2. Jean-Michel Ribes ;

3. le Théâtre du Rond-Point, un lieu chargé de souvenirs pour moi, y étant venue en expédition lorsque j’étais lycéenne.

De quoi ça parle ?

"Théâtre sans animaux" est un spectacle découpé en plusieurs petits sketches, qui mettent chacun en scène une situation absurde, une conversation, une engueulade, une confidence… L’humour est bien sûr présent, à la fois dans le texte et dans l’interprétation. Ainsi, un père demande à sa fille quel est son prénom, un idiot annonce à son frère érudit qu’il est plus intelligent que lui, une femme supplie son époux de dire "bravo" à sa sœur comédienne, une famille s’interroge sur la présence d’un stylo bille géant disposé au milieu du salon… Les histoires sont simples, elles sont toujours dues à un mot, une expression, un détail, et prennent des proportions démesurées.

Mon avis

On sent par l’introduction de cette chronique que j’ai été séduite par cette soirée. Le concept même de ces sketches tordus m’a rappelé Ionesco et sa Cantatrice chauve. De la même manière, les personnages s’entêtent à expliquer aux autres des choses très simples, avec des mots compliqués. A moins que ce ne soit l’inverse… La mise en scène de Jean-Michel Ribes est intéressante, dénuée d’objets et de constructions. Le seul décor ? De grandes silhouettes cartonnées représentant des immeubles, donnant vie, scène après scène, à une rue, un salon de coiffure, une chambre, un musée… Des assistants, vêtus de chapeaux et manteaux noirs, viennent ainsi entre chaque histoire déplacer les silhouettes et créer un nouvel espace de jeu.

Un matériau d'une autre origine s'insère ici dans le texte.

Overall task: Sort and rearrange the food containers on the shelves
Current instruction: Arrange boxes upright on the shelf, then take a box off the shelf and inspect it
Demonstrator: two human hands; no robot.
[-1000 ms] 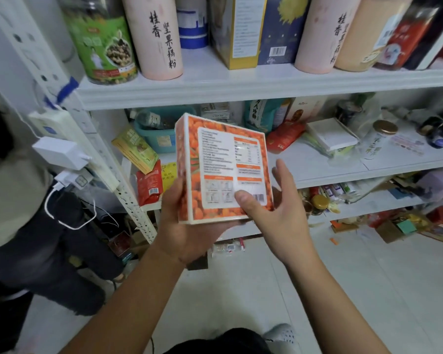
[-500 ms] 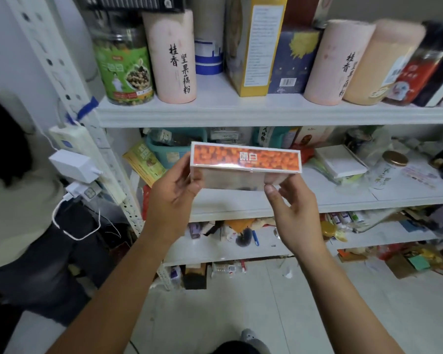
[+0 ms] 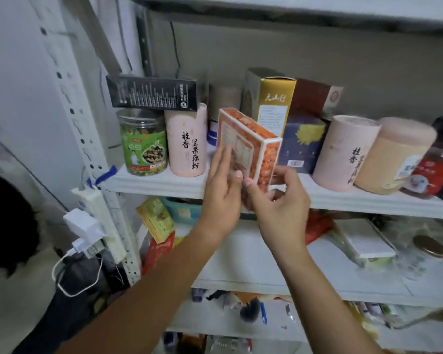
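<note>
An orange printed box [image 3: 253, 146] stands upright and turned edge-on at the front of the upper shelf [image 3: 164, 185], between a pink tube [image 3: 187, 141] and a dark blue box [image 3: 302, 144]. My right hand [image 3: 279, 200] grips its lower near corner with thumb and curled fingers. My left hand [image 3: 223, 190] lies flat against the box's label side with straight fingers.
The upper shelf also carries a green-label jar [image 3: 143, 144] with a black box [image 3: 151, 92] on top, a tall yellow box [image 3: 274, 106], a second pink tube [image 3: 343, 152], a beige tube [image 3: 391, 157] and a red jar [image 3: 430, 172]. A power strip [image 3: 97, 221] hangs on the left post. A person stands at the left.
The box went up from chest height to the upper shelf and turned from flat to upright. My left hand shifted from gripping its end to lying flat on its side.
</note>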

Les costumes, bien sûr, ont un rôle important. Ils informent aussitôt sur le personnage : cet homme, si mal fagoté, a l’air bien moins malin que son frère, portant une veste de velours ; cette jeune fille en pyjama est bien sûr une ado bêtasse, qui se transforme en épouse révoltée dans sa petite robe à la scène suivante. Enfin, n’oublions pas le talent des acteurs, qui incarnent, au sens propre du mot, le texte de l’auteur. Ils paraissent si naturels, sont si drôles, si vrais… Chapeau bas à Annie Gregorio, qui habille la langue française d’un délicieux accent du sud, mais aussi à Philippe Magnan et Marcel Philippot (vous le connaissez, c’est le client mécontent de la MAAF).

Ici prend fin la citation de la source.